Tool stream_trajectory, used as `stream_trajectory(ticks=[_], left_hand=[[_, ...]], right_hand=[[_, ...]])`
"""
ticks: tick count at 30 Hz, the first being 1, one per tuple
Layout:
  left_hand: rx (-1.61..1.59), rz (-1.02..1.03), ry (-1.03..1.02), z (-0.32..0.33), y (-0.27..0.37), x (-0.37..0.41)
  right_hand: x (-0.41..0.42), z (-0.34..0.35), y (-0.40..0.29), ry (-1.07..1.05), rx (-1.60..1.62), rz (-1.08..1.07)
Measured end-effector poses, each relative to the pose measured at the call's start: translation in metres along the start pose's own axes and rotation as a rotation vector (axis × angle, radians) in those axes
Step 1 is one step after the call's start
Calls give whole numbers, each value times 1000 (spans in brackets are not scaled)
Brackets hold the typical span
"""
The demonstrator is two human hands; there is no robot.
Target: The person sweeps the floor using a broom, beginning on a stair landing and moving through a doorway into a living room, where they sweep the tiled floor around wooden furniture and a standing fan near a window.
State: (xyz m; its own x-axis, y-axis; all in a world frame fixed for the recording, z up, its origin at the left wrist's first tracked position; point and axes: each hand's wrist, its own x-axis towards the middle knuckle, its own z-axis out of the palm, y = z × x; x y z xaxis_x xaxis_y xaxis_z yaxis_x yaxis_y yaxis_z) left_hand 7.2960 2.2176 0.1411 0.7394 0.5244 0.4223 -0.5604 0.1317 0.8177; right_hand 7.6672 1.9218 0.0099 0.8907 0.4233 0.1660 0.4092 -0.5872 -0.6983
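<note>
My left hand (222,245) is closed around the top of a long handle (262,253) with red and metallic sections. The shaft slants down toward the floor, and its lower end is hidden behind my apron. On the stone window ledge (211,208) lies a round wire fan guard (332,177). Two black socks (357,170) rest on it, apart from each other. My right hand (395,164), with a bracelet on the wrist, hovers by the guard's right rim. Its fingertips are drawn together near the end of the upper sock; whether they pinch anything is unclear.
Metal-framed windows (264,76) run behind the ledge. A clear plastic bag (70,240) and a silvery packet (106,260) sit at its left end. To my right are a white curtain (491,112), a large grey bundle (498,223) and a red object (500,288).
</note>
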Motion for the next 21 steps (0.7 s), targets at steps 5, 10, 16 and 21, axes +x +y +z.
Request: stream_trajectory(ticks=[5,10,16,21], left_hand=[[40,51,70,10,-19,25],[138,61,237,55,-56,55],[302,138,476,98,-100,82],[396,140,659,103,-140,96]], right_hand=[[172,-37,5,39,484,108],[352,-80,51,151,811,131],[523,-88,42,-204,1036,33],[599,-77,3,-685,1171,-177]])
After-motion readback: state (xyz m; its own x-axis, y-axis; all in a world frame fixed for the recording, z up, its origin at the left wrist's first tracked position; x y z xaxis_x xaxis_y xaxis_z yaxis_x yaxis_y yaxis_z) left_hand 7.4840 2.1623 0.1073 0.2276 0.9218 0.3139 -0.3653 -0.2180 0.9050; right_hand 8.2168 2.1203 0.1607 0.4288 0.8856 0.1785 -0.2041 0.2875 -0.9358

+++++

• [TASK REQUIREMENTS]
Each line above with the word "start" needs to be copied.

• [RESPONSE TO THE EXERCISE]
Measured end-effector poses, each relative to the pose measured at the call's start: translation in metres along the start pose's own axes and rotation as a rotation vector (axis × angle, radians) in those axes
Step 1 is one step after the call's start

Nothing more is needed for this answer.